Inside the Factory: How Our Favourite Foods Are Made (BBC2, 8pm)

GREGG Wallace and Cherry Healey step inside the factories that feed a nation, in a new three-part series revealing the wonders of the mass production process behind Britain’s favourite foods.

Each programme focuses on one crucial 24-hour period, following the staggering scale of the non-stop production lines and discovering the professional secrets behind our household staples. Telling the story of the people and technology that work around the clock, Gregg and Cherry learn about the surprising innovations that create the perfect product every time, and realise that they will never look at their daily grocery shop in the same way.

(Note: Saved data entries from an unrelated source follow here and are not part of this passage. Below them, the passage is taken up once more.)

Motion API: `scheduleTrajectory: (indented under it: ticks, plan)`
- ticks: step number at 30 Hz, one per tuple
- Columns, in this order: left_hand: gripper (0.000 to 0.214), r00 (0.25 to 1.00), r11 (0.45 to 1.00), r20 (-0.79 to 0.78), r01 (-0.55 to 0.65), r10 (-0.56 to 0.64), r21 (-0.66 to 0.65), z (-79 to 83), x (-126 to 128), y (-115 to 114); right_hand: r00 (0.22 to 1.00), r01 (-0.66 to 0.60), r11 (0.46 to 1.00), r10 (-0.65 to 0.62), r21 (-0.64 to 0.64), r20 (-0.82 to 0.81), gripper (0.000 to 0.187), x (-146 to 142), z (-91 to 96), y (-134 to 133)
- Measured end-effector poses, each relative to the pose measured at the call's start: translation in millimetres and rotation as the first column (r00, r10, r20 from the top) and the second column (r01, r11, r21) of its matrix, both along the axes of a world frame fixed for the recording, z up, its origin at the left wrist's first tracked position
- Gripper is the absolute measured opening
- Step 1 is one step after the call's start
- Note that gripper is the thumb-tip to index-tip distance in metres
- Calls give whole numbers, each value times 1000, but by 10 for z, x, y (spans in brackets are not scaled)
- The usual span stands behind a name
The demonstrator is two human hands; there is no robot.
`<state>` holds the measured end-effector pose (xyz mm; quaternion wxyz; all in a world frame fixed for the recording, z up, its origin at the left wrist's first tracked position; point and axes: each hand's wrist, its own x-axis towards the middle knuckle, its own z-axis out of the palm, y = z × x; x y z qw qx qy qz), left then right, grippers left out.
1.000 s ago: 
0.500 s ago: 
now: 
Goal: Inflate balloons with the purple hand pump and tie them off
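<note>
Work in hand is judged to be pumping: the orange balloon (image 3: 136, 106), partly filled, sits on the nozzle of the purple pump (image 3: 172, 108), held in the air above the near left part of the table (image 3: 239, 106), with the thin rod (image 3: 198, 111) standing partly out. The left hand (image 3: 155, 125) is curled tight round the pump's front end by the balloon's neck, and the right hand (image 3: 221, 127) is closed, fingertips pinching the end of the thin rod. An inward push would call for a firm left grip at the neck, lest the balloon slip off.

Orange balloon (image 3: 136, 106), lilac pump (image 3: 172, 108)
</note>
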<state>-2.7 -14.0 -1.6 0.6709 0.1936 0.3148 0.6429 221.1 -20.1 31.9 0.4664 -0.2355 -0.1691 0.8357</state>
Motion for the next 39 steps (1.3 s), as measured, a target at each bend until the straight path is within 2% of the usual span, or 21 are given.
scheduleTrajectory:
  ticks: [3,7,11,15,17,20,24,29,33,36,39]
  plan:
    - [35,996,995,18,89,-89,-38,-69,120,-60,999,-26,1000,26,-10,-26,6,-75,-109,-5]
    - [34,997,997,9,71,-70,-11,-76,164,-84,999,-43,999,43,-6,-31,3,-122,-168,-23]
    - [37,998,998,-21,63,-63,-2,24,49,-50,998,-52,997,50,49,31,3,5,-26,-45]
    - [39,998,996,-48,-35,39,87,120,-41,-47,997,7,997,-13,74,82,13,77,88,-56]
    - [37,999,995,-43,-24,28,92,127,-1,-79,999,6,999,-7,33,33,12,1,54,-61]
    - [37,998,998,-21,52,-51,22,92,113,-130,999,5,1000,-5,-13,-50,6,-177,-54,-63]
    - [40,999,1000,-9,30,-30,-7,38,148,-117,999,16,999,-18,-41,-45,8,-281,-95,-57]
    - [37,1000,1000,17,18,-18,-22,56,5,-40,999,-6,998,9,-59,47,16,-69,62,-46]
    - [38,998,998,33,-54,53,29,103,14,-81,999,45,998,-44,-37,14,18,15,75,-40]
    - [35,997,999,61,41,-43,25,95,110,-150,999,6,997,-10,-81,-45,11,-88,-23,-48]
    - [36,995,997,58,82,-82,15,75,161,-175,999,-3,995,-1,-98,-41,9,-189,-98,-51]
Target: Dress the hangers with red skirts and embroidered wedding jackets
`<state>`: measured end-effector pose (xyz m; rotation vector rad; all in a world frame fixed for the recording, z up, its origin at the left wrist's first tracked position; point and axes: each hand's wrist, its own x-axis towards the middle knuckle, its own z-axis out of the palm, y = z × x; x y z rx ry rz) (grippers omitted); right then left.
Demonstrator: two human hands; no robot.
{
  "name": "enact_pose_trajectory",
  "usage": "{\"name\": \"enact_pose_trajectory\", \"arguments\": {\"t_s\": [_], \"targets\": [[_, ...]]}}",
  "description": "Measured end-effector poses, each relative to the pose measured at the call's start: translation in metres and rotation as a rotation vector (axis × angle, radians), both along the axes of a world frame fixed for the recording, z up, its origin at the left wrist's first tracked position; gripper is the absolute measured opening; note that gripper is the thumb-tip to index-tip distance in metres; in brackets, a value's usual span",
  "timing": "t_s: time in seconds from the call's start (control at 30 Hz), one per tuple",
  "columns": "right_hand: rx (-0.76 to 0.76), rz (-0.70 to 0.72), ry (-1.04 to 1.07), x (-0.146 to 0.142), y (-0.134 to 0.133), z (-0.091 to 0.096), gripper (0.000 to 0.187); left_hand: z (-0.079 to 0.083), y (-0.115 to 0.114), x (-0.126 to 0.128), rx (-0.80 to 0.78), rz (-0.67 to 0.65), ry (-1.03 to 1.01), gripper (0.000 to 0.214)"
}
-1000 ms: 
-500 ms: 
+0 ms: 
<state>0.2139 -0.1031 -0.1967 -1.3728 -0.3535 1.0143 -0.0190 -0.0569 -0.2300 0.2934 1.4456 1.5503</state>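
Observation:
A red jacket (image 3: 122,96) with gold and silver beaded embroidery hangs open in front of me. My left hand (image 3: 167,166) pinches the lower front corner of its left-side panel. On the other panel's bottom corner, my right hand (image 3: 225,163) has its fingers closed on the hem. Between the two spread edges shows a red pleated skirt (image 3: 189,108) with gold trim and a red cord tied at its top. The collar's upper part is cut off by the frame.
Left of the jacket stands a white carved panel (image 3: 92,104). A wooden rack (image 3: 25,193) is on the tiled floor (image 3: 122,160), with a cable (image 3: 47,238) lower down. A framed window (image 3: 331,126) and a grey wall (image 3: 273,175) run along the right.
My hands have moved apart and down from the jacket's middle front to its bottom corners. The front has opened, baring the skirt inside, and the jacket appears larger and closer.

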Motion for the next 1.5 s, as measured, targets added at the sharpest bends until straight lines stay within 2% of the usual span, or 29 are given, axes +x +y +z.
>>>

In the first episode, they trace the non-stop process of large-scale bread making. Feeding a nation that munches their way through 12 million loaves every day means the bread never sits still, as the pair find out how one of Britain’s biggest factories bake up to a million items a day. From processing truckloads of wheat through giant vibrating sieves to rolling the dough into cigar-shaped parts, and even undergoing a metal detector, Gregg is amazed by the sheer scale, speed and complexity behind producing such a staple part of Britain’s daily diet.

Meanwhile, historian Ruth Goodman steps back in time to find that bread was the most adulterated food in Victorian era, as homemakers taught themselves to be vigilant if they wanted to avoid hidden ingredients such as chalk, ash and even ground up bones.

But with 24 million slices of bread thrown away every day in modern day Britain, Cherry asks why we are so wasteful as a nation – and picks up some tips on how we can learn to enjoy every last crumb.

The Living and the Dead (BBC1, 9pm)

AN engineer is spooked by a gruesome apparition on All Hallows Eve, and when he and his colleagues flee the scene, the railway company suspends all work. The village's residents pass the incident off as excessive nervousness on the part of city-folk unaccustomed to rural life, but when the hauntings start to take a lethal bent, even they concede there is 'something wrong' with their home. Blame turns to the Appleby's, whose return co-incided with the supernatural influx, and as an increasingly unhinged Nathan draws the impressionable Harriet Denning back into his experiments, he earns the ire of not only his own wife, but also Harriet's father, the Reverend Denning. However, Nathan is convinced that only Denning, in his capacity as a clergyman, has the power to eradicate the danger Shepzoy now faces.

The Job Interview (C4, 9pm)

CAMERAS follow 24-year-old waitress Stefanie, 38-year-old Alistair, who is currently unemployed, and Ana, a 34-year-old air hostess from Spain, as they all apply for their 'dream job' with On Air Dining, who provide high-end in-flight meals for the private jets of millionaires. Recruiters Daniel and Charlie are looking for a concierge coordinator to manage the needs of their clients from their base of operations at Stansted Airport, and the idea candidate will need to prove their ability to think on their feet. Also hiring are Birmingham-based digital marketing company Wowzone, who are seeking an account manager, and self-confessed 'computer geek' Michael, ex-rockstar-to-be Ben, and 27-year-old Anna, who is willing to relocate from London for a new start, are all in the recruitment pool.

Wasted (E4, 10pm)

IT'S a while since the UK has produced a stoner comedy along the lines of Johnny Vegas' sitcom Ideal, and the fact this one features Sean Bean sending up his Games of Thrones character Ned Stark has been a major selling point. In the latest offering, following a night out in Bath, Morpheus (Danny Kirrane) leads his mates on an eight-mile trek back to Neston Berry, as instructed by his spirit guide (Bean). While Sarah (Rose Reynolds) experiences her 'seven stages of drunk', Kent (Dylan Edwards) tries a little too hard to impress a girl.